At Ran When Parked our passion encompasses both real cars and model cars. This page is dedicated to the latter and we do our best to update it on a regular basis.
Please note that the model cars we feature on this page come from our own collection. We do not personally sell any of the cars, nor do we have an agreement with anybody to do so.
Old Majorettes are a great addition to a model collection because they are generally affordable and do not take up much space. The firm has made some interesting replicas over the year, including several variants of the Toyota FJ40. The example pictured below was built in 1982 and, like most of Majorette’s FJs, features a hitch and an opening rear hatch.
Ottomobile is a French model company that specializes in 1/18 resin models. They seem to have gotten over a majority of the quality issues that plagued them in their early days and their models are generally well-detailed. By operating on a small scale Ottomobile can build cars that wouldn’t normally be reproduced in 1/18 scale, which mostly makes up for the lack of opening parts. We have chosen to feature a model that the company released a couple of months ago, a BMW 325is.
PP is one of the more obscure model companies out there. Little is known about them, but they apparently specialized in making plastic 1/48-scale replicas of European cars. We purchased their orange and red BMW 2002 at a garage sale for a couple of euros. It is a terrible model by most accounts but the novelty of owning a model made in Monaco earns it a spot in our display case.

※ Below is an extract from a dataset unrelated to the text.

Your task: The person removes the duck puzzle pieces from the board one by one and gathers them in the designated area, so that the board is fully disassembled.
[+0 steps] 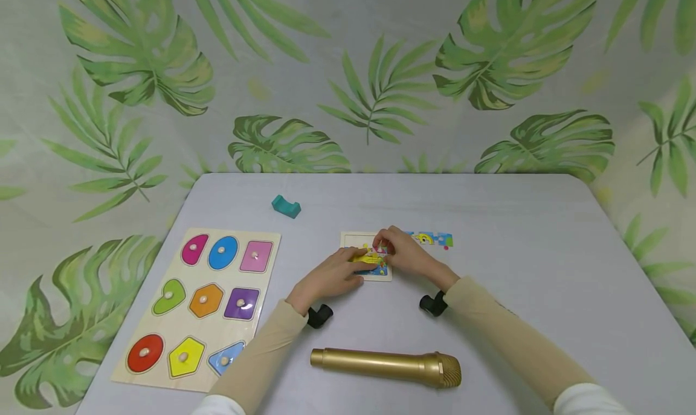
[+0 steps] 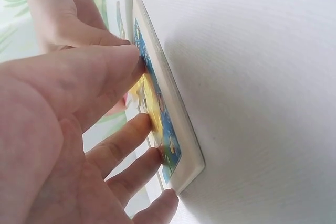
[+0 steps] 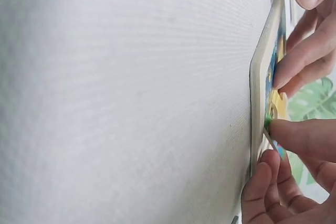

Corgi’s Ford Sierra is a great example of the models that were coming out of the United Kingdom in the 1980s. Reproduced 32 times smaller than the real thing, the Sierra features realistic detailing on both ends, opening doors and an opening rear hatch. The parcel shelf can be moved up and down, which should please detail-conscious collectors.
The only 1/18 replica of a fourth-generation Alfa Romeo Spider is the one launched by Universal Hobbies in the early 1990s. The detailing is chunky at best, but UH gets good marks for its effort: The doors, trunk and hood open, and the sun visors can be moved up or down. Much like the 2002 above, this is a nice addition to a collection because it is fairly cheap and it’s the only way to display a 1/18 S4.
It should be mentioned that UH drastically improved its quality over the 1990s and made some excellent models about ten years ago, including a Renault Clio V6 and several variants of the Land Rover Defender.
Norev’s 1/18-scale replica of the second generation Volkswagen Golf earns points in our books because it is a base-model hatchback and not a GTI. Unfortunately, it feel more fragile than many of the company’s other models and some of the details – including the tail lamps – look a little off. It’s still nice addition to a model collection, especially because all other variants of the Golf (except for the latest seventh-gen model) are available in 1/18 scale from miscellaneous manufacturers.